Some of the most common advice I’ve heard to a new writer is read more to write better. I’ve heard this a lot lately, and those touting the advice quote none other than J.K. Rowling and Stephen King. So it has to be good advice, right?
I can’t decide if the people telling this to authors are:
- Telling us what we want to hear. Most writers love to read.
- Using it as an attempt to sell us more books.
- Genuinely misunderstand how humans learn.
This is pretty dense, but it’ll tell you that to learn, you need to engage the brain. If you tell the brain what it already knows, learning doesn’t occur.
Think about your morning commute.

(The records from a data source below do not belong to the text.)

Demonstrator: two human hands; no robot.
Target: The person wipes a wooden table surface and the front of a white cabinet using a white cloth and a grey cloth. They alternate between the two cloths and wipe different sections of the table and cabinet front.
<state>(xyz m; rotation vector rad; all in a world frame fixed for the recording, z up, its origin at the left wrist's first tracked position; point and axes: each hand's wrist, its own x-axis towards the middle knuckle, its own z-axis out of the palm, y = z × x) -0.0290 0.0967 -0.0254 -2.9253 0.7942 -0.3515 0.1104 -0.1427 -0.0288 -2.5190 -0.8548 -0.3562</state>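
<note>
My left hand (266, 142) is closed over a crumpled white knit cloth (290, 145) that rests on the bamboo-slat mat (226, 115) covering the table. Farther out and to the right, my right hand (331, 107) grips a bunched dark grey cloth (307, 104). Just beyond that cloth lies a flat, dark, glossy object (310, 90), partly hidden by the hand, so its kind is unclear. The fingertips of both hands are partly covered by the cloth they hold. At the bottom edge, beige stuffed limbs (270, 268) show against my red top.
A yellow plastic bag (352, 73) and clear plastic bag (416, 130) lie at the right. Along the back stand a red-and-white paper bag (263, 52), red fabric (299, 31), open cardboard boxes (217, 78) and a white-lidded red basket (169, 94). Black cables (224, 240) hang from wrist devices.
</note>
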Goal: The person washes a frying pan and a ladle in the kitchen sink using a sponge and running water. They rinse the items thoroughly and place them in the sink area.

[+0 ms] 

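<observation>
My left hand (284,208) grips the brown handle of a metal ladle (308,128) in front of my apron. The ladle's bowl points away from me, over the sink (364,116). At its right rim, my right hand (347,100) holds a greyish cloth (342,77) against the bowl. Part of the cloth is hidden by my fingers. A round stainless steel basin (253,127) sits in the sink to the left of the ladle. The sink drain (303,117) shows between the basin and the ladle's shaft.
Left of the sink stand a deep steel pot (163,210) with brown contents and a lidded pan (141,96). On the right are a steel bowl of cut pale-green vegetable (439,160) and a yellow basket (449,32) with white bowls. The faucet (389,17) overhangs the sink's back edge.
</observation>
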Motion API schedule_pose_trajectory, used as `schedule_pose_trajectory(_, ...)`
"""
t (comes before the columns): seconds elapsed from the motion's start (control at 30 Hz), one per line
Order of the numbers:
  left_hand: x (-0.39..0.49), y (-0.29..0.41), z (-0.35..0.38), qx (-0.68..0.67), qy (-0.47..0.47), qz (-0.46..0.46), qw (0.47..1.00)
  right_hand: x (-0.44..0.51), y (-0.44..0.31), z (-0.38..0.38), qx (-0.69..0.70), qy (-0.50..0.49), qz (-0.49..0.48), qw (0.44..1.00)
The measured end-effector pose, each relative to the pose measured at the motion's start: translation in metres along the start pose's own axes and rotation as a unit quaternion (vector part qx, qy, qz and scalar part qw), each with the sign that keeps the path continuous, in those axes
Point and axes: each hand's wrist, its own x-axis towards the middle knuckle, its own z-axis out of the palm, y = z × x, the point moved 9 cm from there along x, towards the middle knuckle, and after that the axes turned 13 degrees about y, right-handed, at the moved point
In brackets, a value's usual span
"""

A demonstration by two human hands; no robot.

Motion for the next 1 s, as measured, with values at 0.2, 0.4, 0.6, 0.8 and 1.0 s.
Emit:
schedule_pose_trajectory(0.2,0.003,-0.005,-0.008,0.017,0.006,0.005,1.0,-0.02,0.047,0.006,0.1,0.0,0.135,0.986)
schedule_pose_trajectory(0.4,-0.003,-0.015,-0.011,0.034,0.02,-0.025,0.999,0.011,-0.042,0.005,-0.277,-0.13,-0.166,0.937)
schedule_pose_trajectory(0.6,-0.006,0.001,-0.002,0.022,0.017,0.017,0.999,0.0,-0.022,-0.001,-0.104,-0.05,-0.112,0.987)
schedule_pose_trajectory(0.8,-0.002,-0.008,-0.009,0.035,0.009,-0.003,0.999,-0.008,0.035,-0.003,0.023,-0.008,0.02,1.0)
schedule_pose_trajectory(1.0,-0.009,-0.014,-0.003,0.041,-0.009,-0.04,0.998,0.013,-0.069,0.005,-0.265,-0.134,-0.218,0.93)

Ever arrive at work uncertain how, exactly, you got there? Happens to me more than I want to admit.
Just reading is similar to this. You read the book. You finish the book. You either like it or don’t, and then move on to the next book. Kind of like your morning commute.
What’s missing from the advice of “read more” is the critical element of analyzing what you’re reading. Even if you’re not in a formal book club, you can still ask questions of yourself:
- Why did you like the book?
- What didn’t you like about it? Why?
- Would you read it again? Why or why not?
After you have the answers to these questions, dig deeper.
How do authors engage your senses to make you feel like you’re riding along with the characters? How do they connect you so you care what happens?
I normally love to read romance novels, and I write them, but lately, I’ve had a bad run of them. Characters I hate, situations I find contrived at best, love stories that are a study in lust. But, they have taught me a lot. And not just because I’ve read them.
I may not even finish a book, but I can learn a lot if I take the time to figure out why I didn’t finish. Were the characters not compelling? Was the situation so contrived that my eyes got stuck when I rolled them?
I want the happily-ever-after ending, but I want the characters to earn it. I’ve learned this about myself, and I try hard to put it into my writing. I also want the love story to be believable. I need the characters to earn that, too.
But learning how to do this takes more than reading. It takes the time, patience, and brain engagement to really analyze what I’m reading. I can learn a lot from the bad as well as the good, but I still have to take the time to think.
How about you? Do you find reading improves your writing? Do you stop and think about why you love or hate a book? What makes you love a story? Hate it?